Intel claims its all-new Lion Cove P-cores will offer sizable gains over its Arm and x86 rivals.
Credit: Intel
The built-in GPU is Intel’s first to use its all-new Battlemage architecture, which the company says offers class-leading performance for a thin-and-light notebook. Overall, Intel claims it has a 68% advantage over the Qualcomm Snapdragon X Elite chip and a 16% uplift compared with AMD’s Zen 5 Ryzen AI 9 HX 370 CPU. It also has 31% more performance than the Arc Alchemist GPU in the Core Ultra 7 155H CPU.
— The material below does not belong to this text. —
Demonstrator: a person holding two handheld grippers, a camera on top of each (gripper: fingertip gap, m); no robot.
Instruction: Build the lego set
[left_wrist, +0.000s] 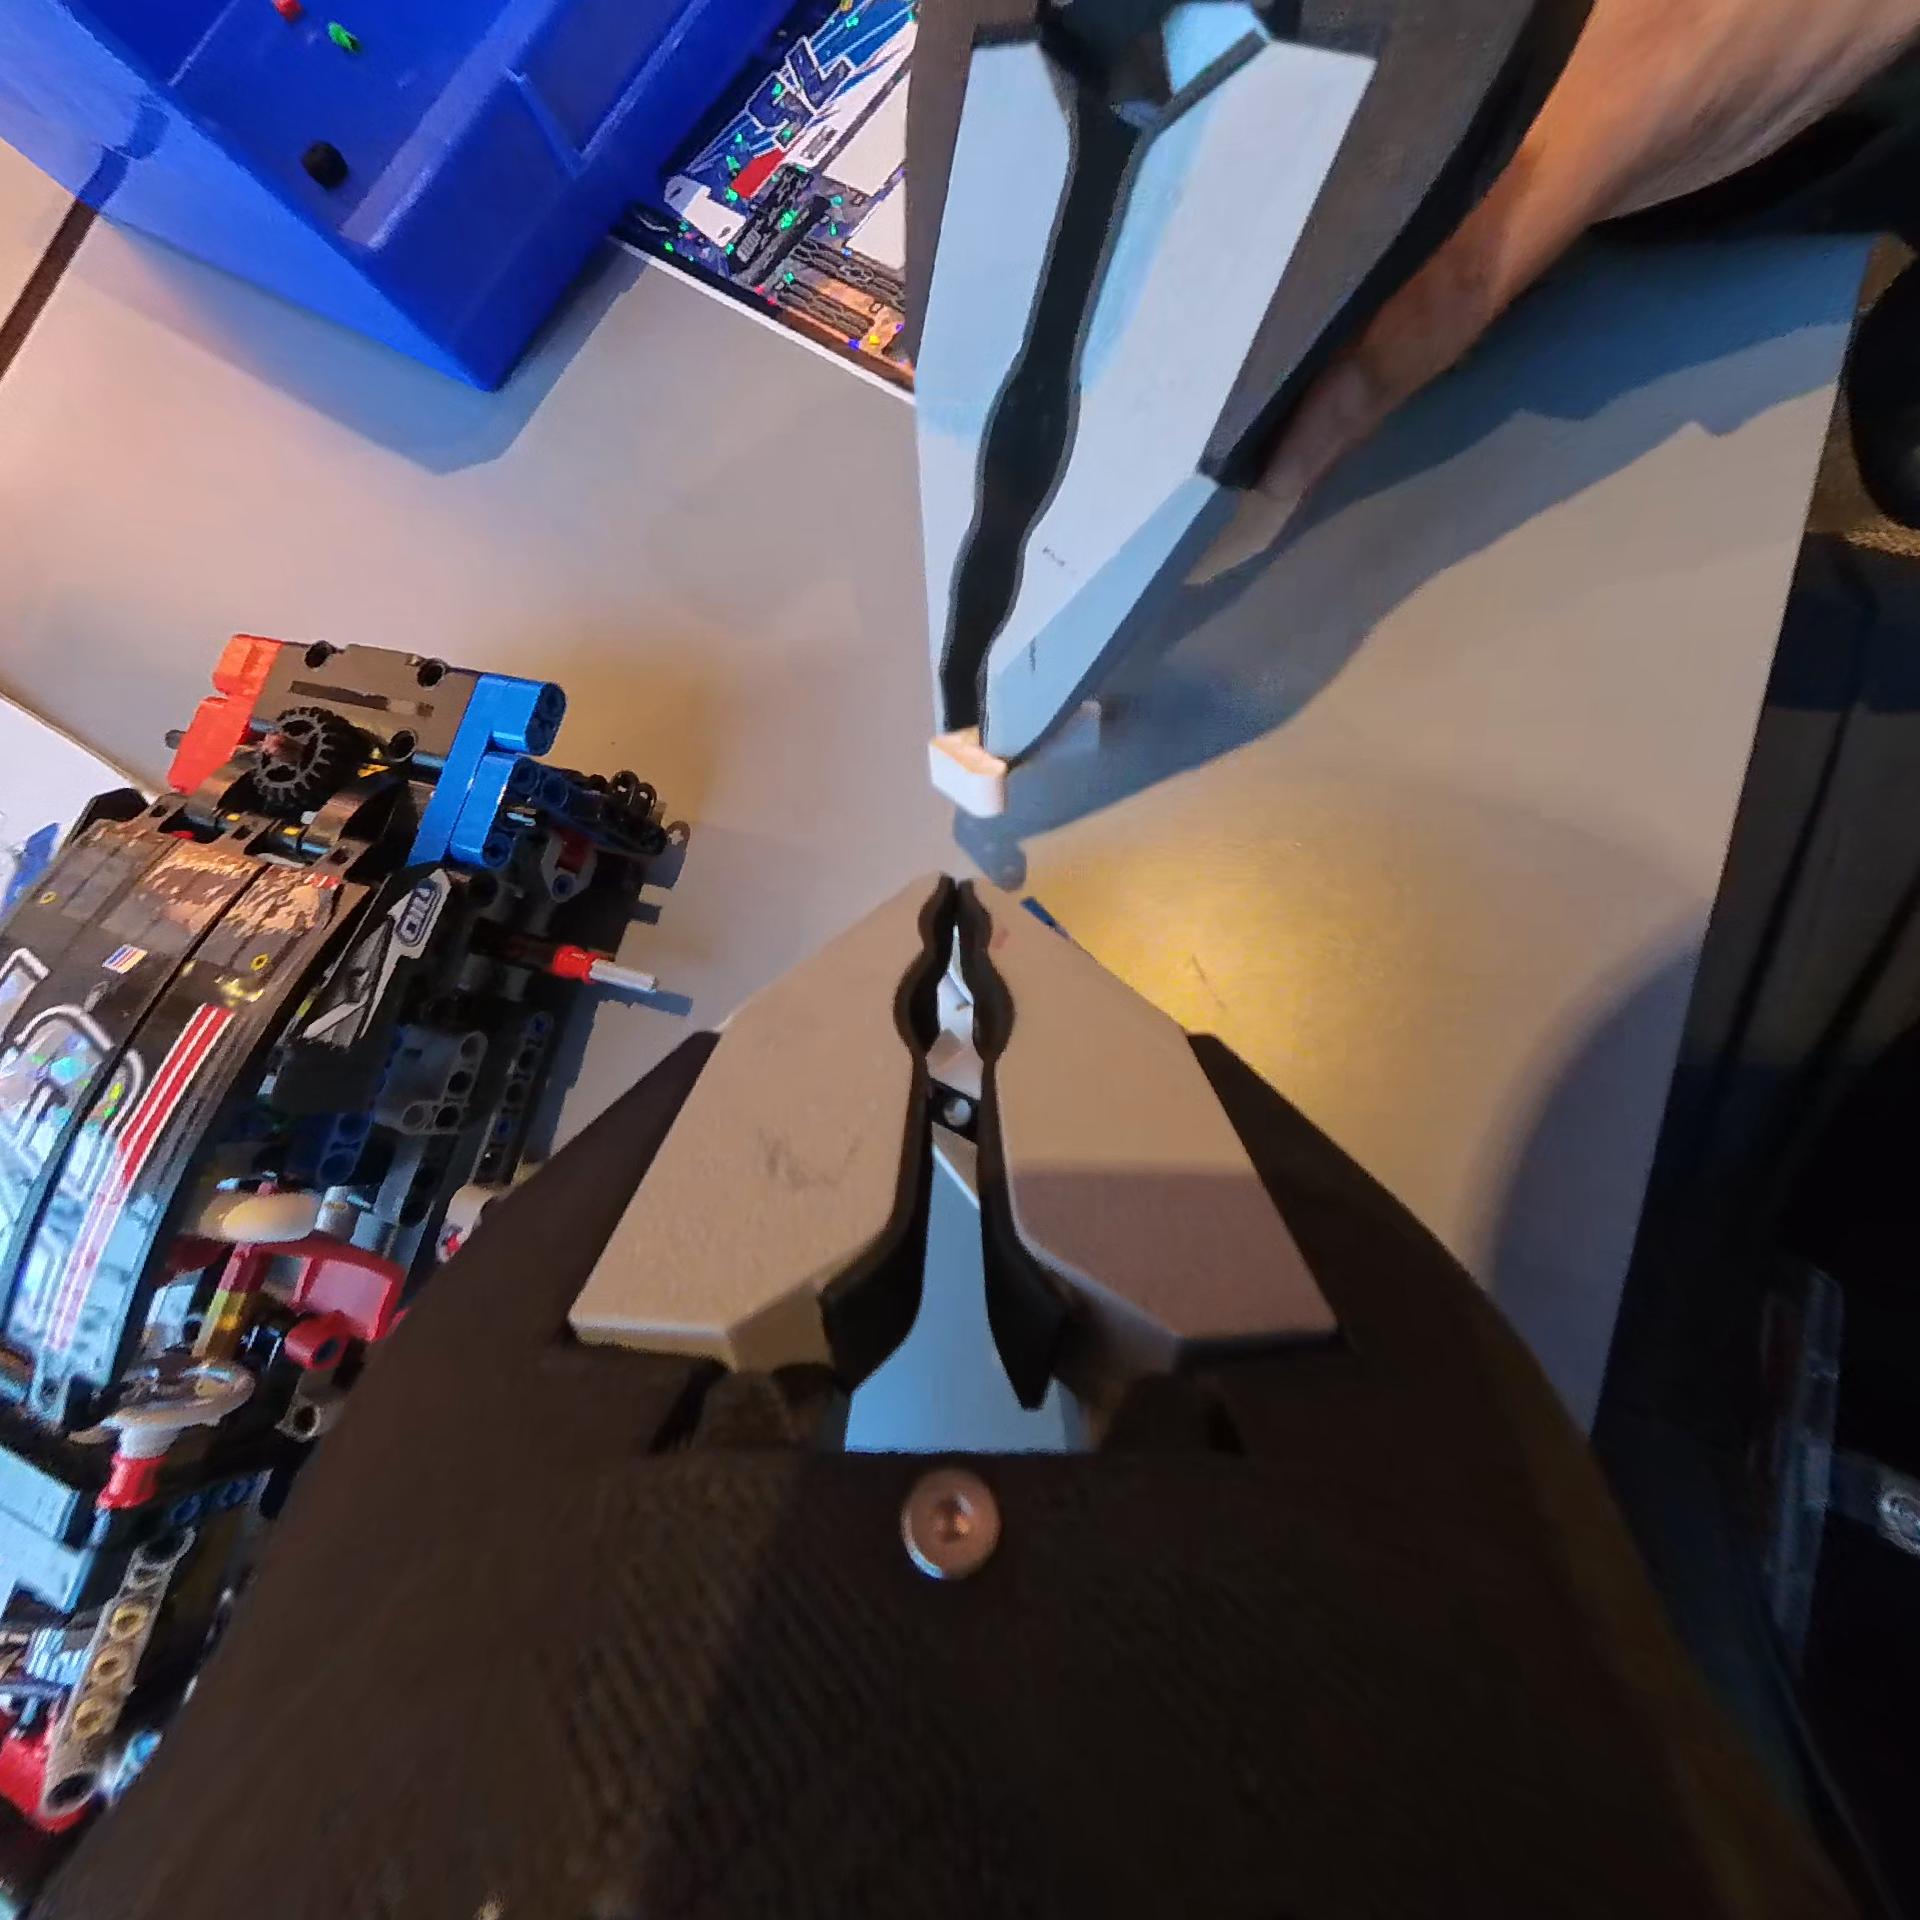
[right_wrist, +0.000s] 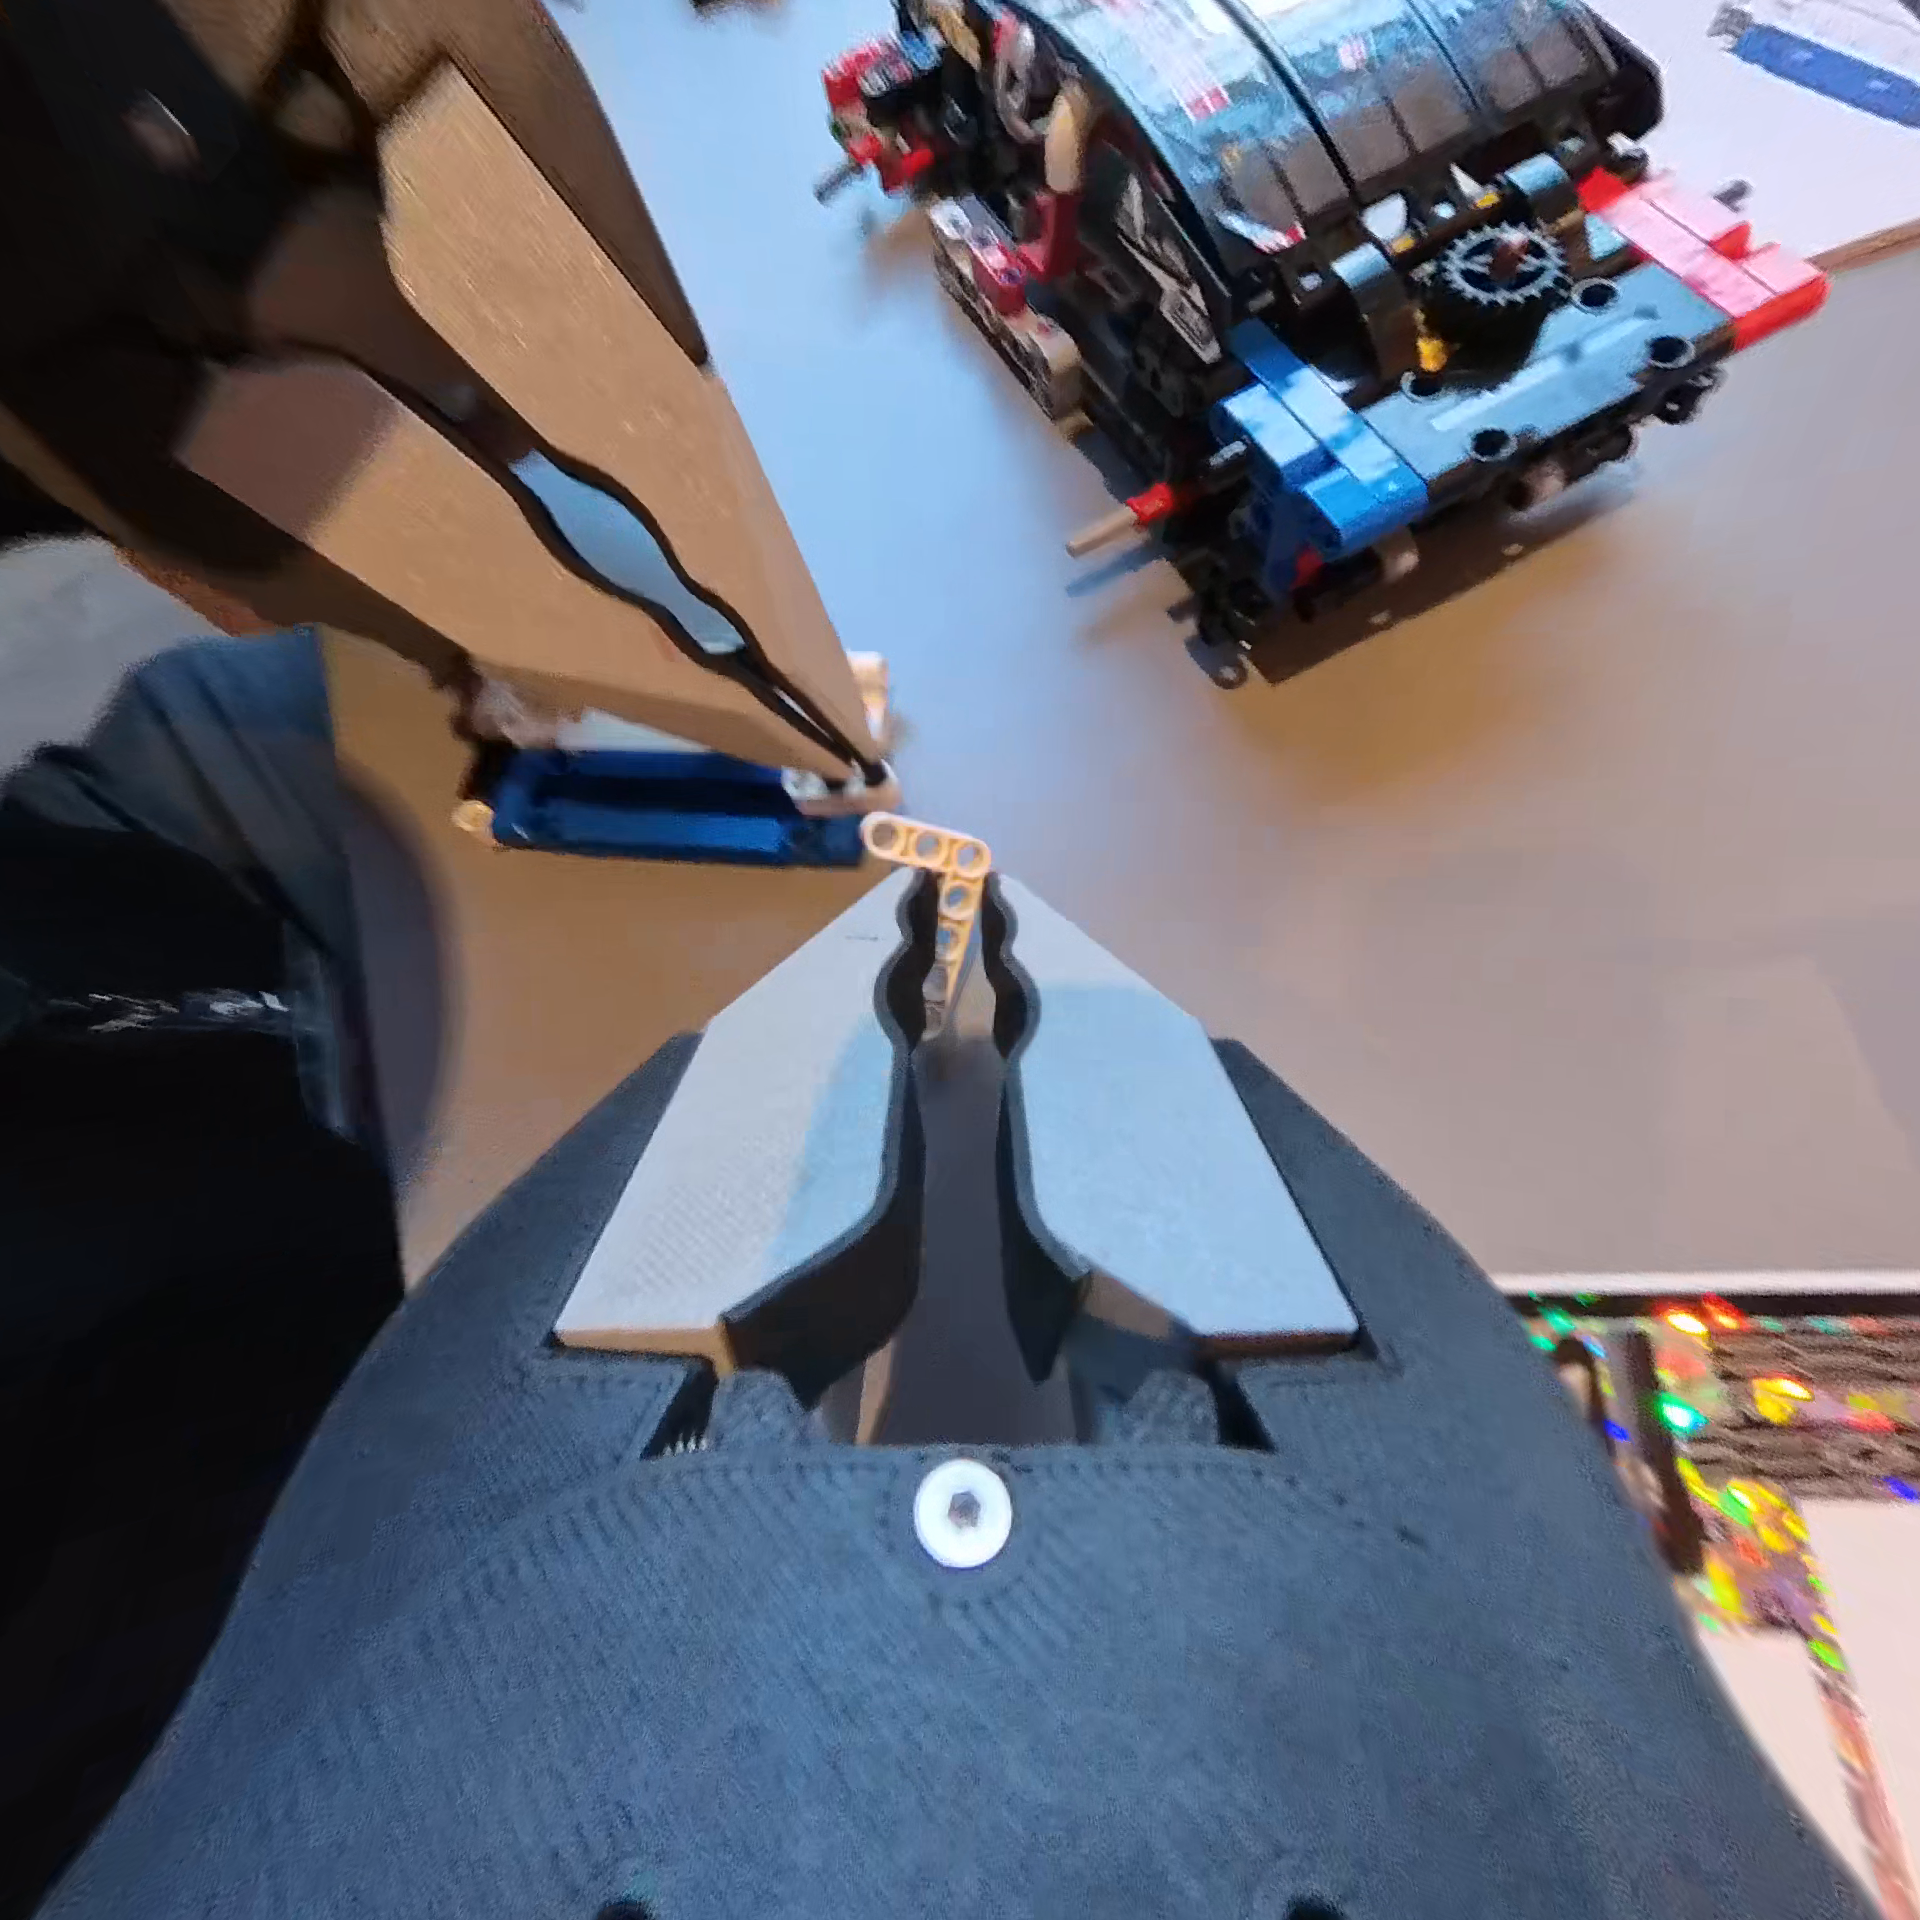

Intel previously demo’d the Xe2 GPU running a AAA title at 60fps using ray tracing, but we’ll have to see how it performs in the real world before we draw any conclusions.
Credit: Intel
Regarding AI performance, Lunar Lake lands between Qualcomm and AMD with a rating of 48 TOPS. AMD’s Zen 5 mobile CPUs boast a 50 TOPS rating, and Qualcomm is at 45. But Microsoft says just 40 are needed to be certified as a Copilot+ PC, so Intel is certainly competitive. How these chips perform in AI tasks depends on the benchmark, but unsurprisingly, Intel says it’s more powerful than its competition using a handful of AI benchmarks. This category is so new that it’s difficult to say if it will matter to end users. Still, it’s a new front in the PC arena, so there will be fierce competition for bragging rights here going forward.
We’re not sure when reviews will show up with these CPUs, but we expect them to be imminent. This is Intel’s first time trying out TSMC’s node instead of its own for its compute tile, so we’re very curious to see how it performs. We’re even more curious to see how these same Lion Cove and Skymont cores perform in the desktop CPUs named Arrow Lake, but we will probably have to wait for October for that news to arrive.